Préparée à partir du manioc qu'ils cultivaient dans leurs jardins, la cassave était leur pain, ils la mangeaient comme on dit "à toutes les sauces".
                                                                                                     
Une petite visite à la Kassaverie de Capesterre-Belle-Eau m'a permis d'observer les techniques utilisées et de les comparer avec celles décrites par les chroniqueurs du XVII ème siècle.

Le manioc est d'abord lavé et épluché manuellement. 

Puis il est broyé dans un moulin artisanal.

On essore alors à  la main la bouillie obtenue et on met à décanter le jus toxique par l'acide cyanhydrique pendant 6 heures, le temps que la fécule ou l'amidon se sépare de l'eau. C'est avec cet amidon appelé "moussache" qu'on fabrique les "cassaves", ces petites galettes fourrées au coco.

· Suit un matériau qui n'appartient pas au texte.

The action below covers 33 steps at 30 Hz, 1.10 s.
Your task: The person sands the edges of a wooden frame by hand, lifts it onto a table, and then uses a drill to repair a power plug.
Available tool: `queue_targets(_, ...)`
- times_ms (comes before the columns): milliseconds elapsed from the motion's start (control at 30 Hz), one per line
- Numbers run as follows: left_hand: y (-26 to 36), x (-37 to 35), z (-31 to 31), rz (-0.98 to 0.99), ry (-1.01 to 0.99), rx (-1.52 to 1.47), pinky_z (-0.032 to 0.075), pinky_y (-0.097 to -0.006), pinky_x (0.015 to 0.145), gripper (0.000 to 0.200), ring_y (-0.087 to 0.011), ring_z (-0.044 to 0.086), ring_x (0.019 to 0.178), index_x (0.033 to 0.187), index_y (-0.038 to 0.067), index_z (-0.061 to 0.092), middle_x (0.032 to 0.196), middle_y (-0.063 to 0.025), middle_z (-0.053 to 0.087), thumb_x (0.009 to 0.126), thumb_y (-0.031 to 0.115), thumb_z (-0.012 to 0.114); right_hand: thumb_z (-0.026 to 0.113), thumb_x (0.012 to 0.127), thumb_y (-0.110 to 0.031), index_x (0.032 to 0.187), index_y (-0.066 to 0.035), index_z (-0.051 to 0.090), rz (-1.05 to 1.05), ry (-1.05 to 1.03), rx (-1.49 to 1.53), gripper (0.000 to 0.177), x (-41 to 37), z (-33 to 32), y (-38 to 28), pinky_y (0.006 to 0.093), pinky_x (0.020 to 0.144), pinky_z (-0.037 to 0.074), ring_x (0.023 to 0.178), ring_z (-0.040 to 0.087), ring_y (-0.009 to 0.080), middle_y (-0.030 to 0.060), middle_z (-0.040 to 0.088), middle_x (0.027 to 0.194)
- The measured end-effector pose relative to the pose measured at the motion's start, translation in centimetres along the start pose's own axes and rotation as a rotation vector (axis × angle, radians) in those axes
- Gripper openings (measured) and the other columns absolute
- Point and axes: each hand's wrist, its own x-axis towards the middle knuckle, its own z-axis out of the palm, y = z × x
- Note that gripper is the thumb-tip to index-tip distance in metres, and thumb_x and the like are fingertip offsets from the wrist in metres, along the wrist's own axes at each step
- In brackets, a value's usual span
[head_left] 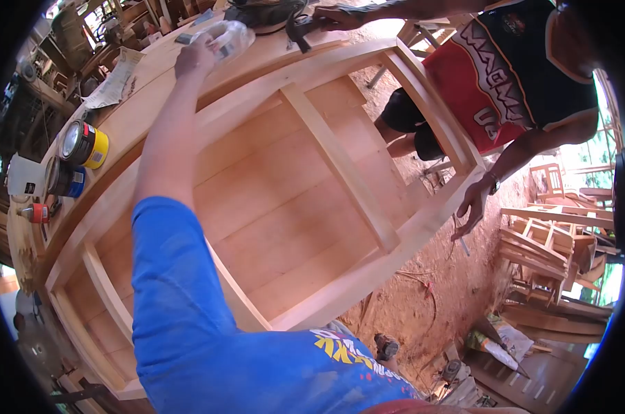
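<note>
Red-capped container [35,213]: at far left, near the outer edge of the wooden worktop [162,67].
Cans: blue-labelled can [67,177] just beside yellow-labelled can [85,143]; a bare strip of worktop separates them from the frame.
Wooden frame [336,165]: spans the centre, crossbars over broad boards; its lower right rail borders open ground.
Left hand [198,56]: beyond the frame's upper rail, at the clear plastic bundle [233,39]; fingers meet the plastic, but blur hides whether the grip is closed.
Right hand: out of view; grip cannot be told.
Dark tool [300,31]: right of the bundle, at a co-worker's hand [336,17].
Co-worker [509,76]: stands past the frame's right end, lower hand [474,205] holding a thin stick [462,238] beside the rail.
Ground [423,290]: open dirt between frame and stacked wooden parts [543,245].
</note>
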Motion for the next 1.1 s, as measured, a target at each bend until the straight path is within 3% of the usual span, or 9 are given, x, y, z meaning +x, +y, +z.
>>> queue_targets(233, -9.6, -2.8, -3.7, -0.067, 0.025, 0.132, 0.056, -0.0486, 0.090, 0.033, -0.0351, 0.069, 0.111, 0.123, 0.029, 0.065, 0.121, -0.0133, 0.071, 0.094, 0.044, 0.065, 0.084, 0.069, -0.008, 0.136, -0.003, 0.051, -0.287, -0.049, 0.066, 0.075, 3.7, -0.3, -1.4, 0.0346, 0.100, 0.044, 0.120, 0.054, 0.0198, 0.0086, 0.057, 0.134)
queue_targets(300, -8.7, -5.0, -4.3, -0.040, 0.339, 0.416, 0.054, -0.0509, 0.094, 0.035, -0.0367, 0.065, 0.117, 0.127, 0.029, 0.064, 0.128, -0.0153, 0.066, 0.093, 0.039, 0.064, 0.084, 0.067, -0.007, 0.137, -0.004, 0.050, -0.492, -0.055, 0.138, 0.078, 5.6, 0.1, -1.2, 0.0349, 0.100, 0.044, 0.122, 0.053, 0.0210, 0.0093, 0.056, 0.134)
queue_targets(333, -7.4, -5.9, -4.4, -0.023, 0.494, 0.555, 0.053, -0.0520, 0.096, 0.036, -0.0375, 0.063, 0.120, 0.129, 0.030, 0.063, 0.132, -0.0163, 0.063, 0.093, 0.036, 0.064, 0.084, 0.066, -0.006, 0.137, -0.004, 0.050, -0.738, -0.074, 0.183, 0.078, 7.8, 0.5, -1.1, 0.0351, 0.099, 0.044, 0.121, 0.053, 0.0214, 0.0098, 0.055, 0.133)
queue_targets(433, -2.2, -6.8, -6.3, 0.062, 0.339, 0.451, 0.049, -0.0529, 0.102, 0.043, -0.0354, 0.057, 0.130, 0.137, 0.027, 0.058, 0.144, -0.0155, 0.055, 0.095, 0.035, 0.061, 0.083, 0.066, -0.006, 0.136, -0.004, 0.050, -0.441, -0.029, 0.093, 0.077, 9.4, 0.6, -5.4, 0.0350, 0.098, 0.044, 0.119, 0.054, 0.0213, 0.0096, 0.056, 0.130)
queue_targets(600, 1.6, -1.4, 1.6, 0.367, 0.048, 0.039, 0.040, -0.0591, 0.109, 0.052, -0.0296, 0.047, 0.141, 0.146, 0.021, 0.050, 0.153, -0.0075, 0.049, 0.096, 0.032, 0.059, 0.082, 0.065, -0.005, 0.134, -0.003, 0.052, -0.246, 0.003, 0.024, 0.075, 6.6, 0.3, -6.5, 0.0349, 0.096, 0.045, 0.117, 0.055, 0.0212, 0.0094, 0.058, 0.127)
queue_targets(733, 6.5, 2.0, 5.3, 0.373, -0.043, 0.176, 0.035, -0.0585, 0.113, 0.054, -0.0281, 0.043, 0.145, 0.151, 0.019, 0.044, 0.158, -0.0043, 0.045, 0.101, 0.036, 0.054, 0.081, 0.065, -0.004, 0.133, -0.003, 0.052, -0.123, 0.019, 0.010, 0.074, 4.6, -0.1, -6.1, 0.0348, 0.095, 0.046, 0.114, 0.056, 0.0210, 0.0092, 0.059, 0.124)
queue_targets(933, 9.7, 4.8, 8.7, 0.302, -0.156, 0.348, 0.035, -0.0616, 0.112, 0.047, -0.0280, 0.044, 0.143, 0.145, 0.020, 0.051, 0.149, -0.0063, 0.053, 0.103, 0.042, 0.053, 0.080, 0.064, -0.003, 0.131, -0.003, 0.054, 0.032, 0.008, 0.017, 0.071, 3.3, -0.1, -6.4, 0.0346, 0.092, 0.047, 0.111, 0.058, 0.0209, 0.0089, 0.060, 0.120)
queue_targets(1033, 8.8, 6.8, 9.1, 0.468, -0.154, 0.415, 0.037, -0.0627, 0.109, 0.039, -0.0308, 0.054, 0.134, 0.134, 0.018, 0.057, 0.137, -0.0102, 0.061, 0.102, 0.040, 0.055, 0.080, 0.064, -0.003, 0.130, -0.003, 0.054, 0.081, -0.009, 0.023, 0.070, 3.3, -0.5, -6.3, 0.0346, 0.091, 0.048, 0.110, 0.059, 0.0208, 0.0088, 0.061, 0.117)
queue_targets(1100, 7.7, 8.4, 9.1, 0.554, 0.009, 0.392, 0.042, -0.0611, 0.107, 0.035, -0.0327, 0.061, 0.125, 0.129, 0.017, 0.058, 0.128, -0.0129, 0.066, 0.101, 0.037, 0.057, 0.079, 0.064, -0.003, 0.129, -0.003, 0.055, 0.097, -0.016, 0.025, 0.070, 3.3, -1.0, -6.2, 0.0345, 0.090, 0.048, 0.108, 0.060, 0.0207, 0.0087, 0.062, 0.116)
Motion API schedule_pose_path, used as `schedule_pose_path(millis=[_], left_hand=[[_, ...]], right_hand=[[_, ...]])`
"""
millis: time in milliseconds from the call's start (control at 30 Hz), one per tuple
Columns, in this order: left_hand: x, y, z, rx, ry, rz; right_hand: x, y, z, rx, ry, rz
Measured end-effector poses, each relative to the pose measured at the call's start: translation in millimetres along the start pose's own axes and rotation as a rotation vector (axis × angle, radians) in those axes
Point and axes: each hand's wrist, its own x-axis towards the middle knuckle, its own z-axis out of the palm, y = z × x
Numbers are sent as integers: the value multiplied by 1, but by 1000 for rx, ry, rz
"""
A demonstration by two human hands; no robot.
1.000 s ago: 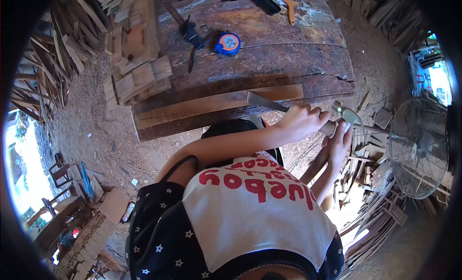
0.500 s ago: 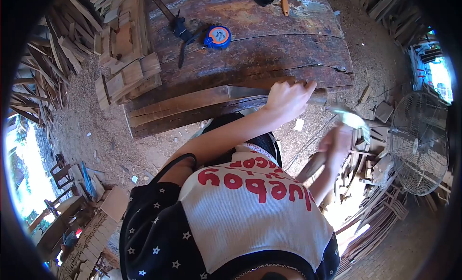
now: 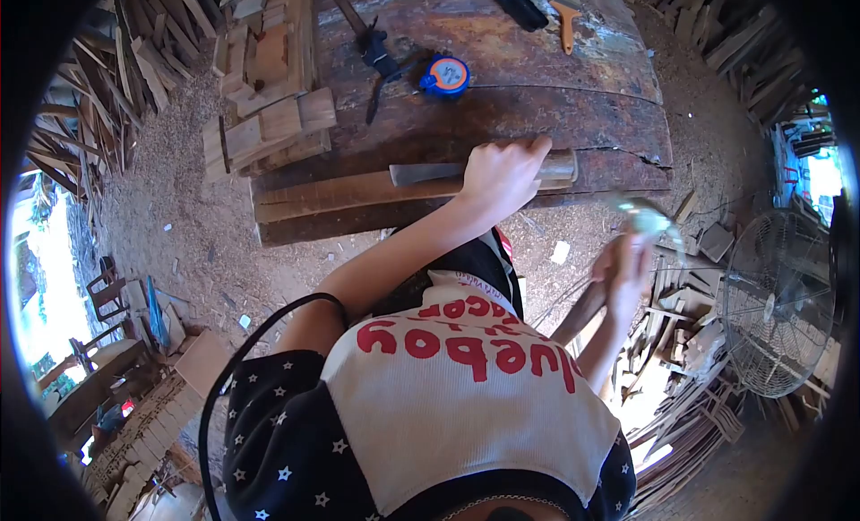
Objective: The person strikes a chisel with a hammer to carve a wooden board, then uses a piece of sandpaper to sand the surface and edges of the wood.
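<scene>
Chisel in left hand at bench edge, hammer in right

Person at a worn wooden bench [image 3: 537,113]. Left hand [image 3: 504,174] clamped round a chisel [image 3: 423,173], fingers wrapped over its middle. Chisel sits at the bench's near edge, over a long wood strip [image 3: 349,191]; flat blade points to the left, handle end sticks out to the right of the fist. Whether the blade touches the strip: can't tell.

Right hand [image 3: 620,268] closed on a hammer [image 3: 647,220], off the bench's near right corner. Hammer head blurred, apart from the chisel handle; shaft slants down toward the body.

On bench, past the left fist: blue-and-orange tape measure [image 3: 445,75], dark metal tool [image 3: 374,52] just left of it. Farther back, black object [image 3: 520,8] beside an orange-handled brush [image 3: 566,26]. Cut wood pieces [image 3: 269,127] stacked at left end. Caged fan [image 3: 778,301] stands right, near piled scrap wood [image 3: 690,328].
</scene>
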Motion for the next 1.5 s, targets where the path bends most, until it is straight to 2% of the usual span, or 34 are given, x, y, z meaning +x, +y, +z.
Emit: schedule_pose_path(millis=[33, 100, 133, 167, 233, 267, 300, 367, 500, 533, 567, 600, 633, 733, 767, 833, 900, 933, 967, 1033, 1100, 1133, 1167, 1233, 1300, 1333, 1367, 1433, 1500], left_hand=[[-4, 0, -5, -15, 25, 18], [-6, 3, -12, -23, 67, 13], [-6, 4, -12, -27, 56, 15], [-7, 3, -13, -30, 46, 16], [-13, -9, -6, -24, 60, 2], [-15, -15, -3, -19, 71, -2], [-15, -20, -7, -15, 77, -1], [-21, -24, -13, 66, 107, 12], [-23, -22, -22, 11, 169, 15], [-23, -22, -24, 11, 174, 13], [-24, -21, -26, 40, 91, -48], [-25, -21, -28, 70, 6, -106], [-25, -27, -30, 73, 10, -102], [-31, -44, -38, 55, 142, -90], [-33, -45, -40, 55, 137, -95], [-30, -45, -42, 56, 212, -80], [-33, -43, -43, 63, 208, -72], [-34, -43, -44, 74, 200, -64], [-36, -49, -43, 77, 200, -62], [-40, -65, -51, 145, 245, -96], [-46, -67, -57, 115, 212, -120], [-47, -67, -60, 95, 241, -124], [-48, -67, -61, 75, 275, -126], [-49, -67, -61, 67, 280, -124], [-51, -72, -62, 64, 283, -111], [-56, -79, -63, 116, 232, -159], [-60, -87, -64, 169, 187, -211], [-65, -91, -69, 195, 178, -201], [-70, -86, -81, 92, 237, -163]], right_hand=[[7, -14, -11, 218, 154, 257], [18, -44, -10, 564, 292, 156], [21, -51, -2, 523, 313, 160], [17, -53, 11, 555, 240, 185], [13, -38, 45, 174, 4, 112], [6, -50, 49, 414, -99, 263], [8, -49, 46, 416, -100, 256], [12, -40, 28, 320, -17, 216], [21, -73, 33, 570, 364, 254], [15, -52, 40, 328, 215, 165], [8, -31, 48, 88, 68, 75], [3, -39, 65, 287, -119, 205], [1, -52, 67, 385, -235, 219], [14, -61, 43, 178, -55, 190], [23, -58, 34, 306, 7, 125], [28, -86, 43, 583, 282, 182], [21, -53, 57, 264, 231, 183], [21, -62, 68, 8, -72, 24], [14, -76, 82, 387, -306, 177], [15, -79, 81, 341, -356, 168], [22, -83, 69, 319, -176, 149], [30, -87, 64, 387, -130, 73], [31, -93, 63, 507, 27, 159], [30, -98, 80, 532, 111, 135], [23, -100, 102, 202, -257, 74], [21, -92, 112, 415, -358, 217], [30, -94, 104, 253, -440, 150], [44, -101, 88, 101, -325, 27], [55, -107, 76, 307, -177, 12]])
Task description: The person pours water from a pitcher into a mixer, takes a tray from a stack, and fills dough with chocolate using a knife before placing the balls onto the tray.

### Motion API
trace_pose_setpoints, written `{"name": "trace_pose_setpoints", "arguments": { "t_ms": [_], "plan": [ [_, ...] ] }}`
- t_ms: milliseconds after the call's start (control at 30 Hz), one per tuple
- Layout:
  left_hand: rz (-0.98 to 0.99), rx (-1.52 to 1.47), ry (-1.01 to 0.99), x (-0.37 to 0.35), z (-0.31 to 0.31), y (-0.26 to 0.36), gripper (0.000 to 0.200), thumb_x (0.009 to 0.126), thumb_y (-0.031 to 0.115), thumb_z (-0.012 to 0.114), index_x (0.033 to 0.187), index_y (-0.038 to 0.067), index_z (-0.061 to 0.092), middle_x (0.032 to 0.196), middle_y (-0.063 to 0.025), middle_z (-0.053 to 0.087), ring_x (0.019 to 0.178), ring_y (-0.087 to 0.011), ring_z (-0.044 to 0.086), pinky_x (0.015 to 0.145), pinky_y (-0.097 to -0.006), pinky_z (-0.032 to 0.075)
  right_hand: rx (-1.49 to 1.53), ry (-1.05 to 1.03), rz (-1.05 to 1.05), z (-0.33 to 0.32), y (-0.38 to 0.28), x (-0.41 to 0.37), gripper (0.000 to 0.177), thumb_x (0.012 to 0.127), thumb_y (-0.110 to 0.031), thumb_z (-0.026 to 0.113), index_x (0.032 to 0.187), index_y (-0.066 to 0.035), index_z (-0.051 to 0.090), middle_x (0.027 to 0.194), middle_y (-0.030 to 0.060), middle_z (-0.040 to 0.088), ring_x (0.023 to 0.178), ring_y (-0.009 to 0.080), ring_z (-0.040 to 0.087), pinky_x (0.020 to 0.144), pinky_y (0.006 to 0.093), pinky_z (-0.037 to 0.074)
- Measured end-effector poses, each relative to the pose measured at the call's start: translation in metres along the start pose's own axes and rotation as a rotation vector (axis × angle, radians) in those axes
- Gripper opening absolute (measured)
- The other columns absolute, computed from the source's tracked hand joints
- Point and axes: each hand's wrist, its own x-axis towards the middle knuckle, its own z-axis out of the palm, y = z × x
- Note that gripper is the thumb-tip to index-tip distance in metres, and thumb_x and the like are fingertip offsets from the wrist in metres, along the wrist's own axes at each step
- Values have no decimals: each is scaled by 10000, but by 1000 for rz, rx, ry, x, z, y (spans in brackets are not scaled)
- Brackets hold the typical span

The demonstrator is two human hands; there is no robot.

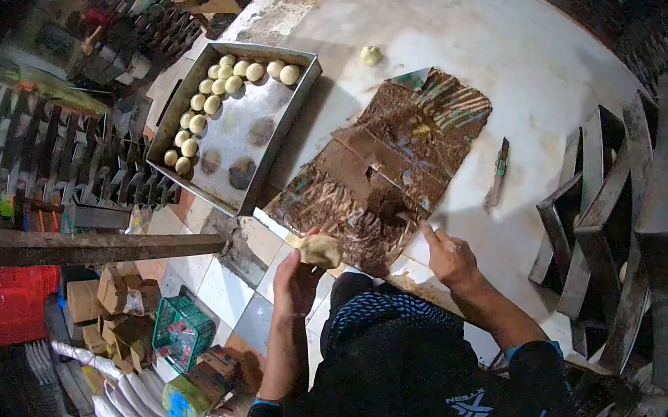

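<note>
My left hand (297, 281) holds a flattened round of pale dough (319, 250) near the table's front edge, its fingers closed around it from below. To its right, my right hand (452, 259) is closed, fingertips at the near right edge of a mass of brown paste (379, 172); what they grip, if anything, I cannot make out. The paste lies spread over a sheet with greenish stripes on the white table. Beyond it sits a single dough ball (370, 55). A narrow tool with a green part (500, 168) lies right of the paste.
Left of the paste stands a metal tray (252, 191) with several dough balls along two sides. Stacked metal trays (589, 213) rise at the right, some holding pale dough pieces. A wooden beam (90, 248), cardboard boxes (122, 296) and a green crate (184, 331) are at lower left.
</note>
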Motion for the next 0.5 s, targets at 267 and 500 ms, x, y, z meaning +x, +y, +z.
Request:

On met alors en sac la bouillie préalablement essorée, puis on la passe au pressoir pour en extirper tout le jus toxique


Pressoir moderne



Pressoir traditionnel

Le manioc pressé se présente alors sous la forme de blocs durs et denses qu'on passe au tamis pour les réduire en farine



Cette farine est ensuite cuite sur des platines dans d'anciennes cuves chauffées au feu de bois. Ce "rouissage", cette cuisson lente permet d'éliminer toute trace d'acide cyanhydrique car la farine est constamment remuée et retournée par un rabot.


La farine est alors mise en sachet. C'est un ingrédient indispensable dans la gastronomie antillaise comme le féroce d'avocats par exemple.